During the day it will be a café with ample open space for parents to park strollers as well as  WiFi and outlets for the freelance crowd. But once at full speed, it will also offer a full menu with such dishes as porchetta (roast pork shoulder) sandwiches, faro salads, lasagna, rotisserie chicken and grilled vegetables to eat in or take home.

Finally it will serve as a neighborhood charcuterie where people can pick-up organic pork chops, home-made soup stock and other hard-to-find ingredients to cook at home, as well as such offerings as locally made breads, Anne Saxelby cheese, Salumeria Biellenese dry cured sausage, and Pat La Frieda meat.

Klinger said the team choose the new direction to fill a void.

"Where do you get a nice piece of cheese? You can’t really stay on Washington Avenue," she said. "This is an environment people can get good quality food to pick up or eat right away."

 As soon as the café gets its beer and wine license, it will also serve as a neighborhood watering hole in the evenings.

The café, with its vintage-feel wallpaper, brick walls, reclaimed wood floors and exposed rafters, was designed by Somers, who was eager to bring a spacious meeting place to Washington Avenue.

“There’s not another place where you can come in with a stroller meet another person with a stroller,” said Somers, who moved to Washington Avenue with his family over the summer. 

Another feature is long central table seating 16. The table is open to laptop users during the day (leaving the small tables free for diners) and will serve as a two-sided bar at night.

The communal table is an important feature in all three of the Al Di La team’s restaurants.

“At Al Di La, we have a lot of people who have become lifelong friends sitting at the communal table,” Somers said.
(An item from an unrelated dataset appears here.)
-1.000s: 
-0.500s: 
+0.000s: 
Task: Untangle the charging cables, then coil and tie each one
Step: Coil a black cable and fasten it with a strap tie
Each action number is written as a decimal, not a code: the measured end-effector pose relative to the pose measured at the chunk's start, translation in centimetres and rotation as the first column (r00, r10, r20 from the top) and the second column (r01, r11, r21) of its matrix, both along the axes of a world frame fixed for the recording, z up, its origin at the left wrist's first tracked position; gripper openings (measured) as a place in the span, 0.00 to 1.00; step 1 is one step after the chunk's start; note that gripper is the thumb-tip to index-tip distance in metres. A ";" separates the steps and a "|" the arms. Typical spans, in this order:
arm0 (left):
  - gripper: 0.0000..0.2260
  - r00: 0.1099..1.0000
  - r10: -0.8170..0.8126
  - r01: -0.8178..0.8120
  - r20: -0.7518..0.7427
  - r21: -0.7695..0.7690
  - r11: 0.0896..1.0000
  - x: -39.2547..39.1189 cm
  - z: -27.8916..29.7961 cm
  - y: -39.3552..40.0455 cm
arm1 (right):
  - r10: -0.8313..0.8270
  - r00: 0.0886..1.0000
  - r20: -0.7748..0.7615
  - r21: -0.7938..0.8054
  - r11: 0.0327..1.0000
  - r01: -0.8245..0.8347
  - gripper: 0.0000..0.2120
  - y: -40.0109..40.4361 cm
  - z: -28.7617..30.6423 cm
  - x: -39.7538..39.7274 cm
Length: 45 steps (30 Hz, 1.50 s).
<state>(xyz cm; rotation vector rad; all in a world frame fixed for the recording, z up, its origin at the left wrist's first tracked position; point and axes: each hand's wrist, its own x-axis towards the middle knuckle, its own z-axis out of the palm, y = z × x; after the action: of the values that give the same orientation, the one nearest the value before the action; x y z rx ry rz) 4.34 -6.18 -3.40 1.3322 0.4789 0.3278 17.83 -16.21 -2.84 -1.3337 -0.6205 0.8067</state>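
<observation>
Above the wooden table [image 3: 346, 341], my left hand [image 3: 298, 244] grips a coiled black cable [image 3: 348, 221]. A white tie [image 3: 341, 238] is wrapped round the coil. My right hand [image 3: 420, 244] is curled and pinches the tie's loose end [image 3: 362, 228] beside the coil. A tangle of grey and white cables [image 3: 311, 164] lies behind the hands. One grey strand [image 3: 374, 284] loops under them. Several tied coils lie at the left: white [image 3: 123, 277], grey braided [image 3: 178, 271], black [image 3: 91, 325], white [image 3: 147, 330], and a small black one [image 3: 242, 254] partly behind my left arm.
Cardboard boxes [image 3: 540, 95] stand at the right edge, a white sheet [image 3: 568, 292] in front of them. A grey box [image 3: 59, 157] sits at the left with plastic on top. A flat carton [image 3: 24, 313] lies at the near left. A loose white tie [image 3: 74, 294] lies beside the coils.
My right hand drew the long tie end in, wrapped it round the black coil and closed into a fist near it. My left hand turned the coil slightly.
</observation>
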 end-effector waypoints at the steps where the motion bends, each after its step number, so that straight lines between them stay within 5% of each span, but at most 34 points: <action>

“It breaks down separations between our customers,” he added. “When you’re at a communal table it gives you a sense of being part of a family, being part of a community, not being isolated. You’re sharing the table with your neighbors.”

 

Lincoln Station, 409 Lincoln Place at Washington Avenue, Phone: 718-399-2211  Fax: 718-399-2212. They are currently open 8 a.m. to 6 p.m. Eventually they expect be open M-Th 7 a.m. to 10:30 p.m., Fri., 7 a.m. to 10:30 p.m., Sat. 8 a.m. to 11 p.m. and Sunday 8 a.m. to 10 p.m.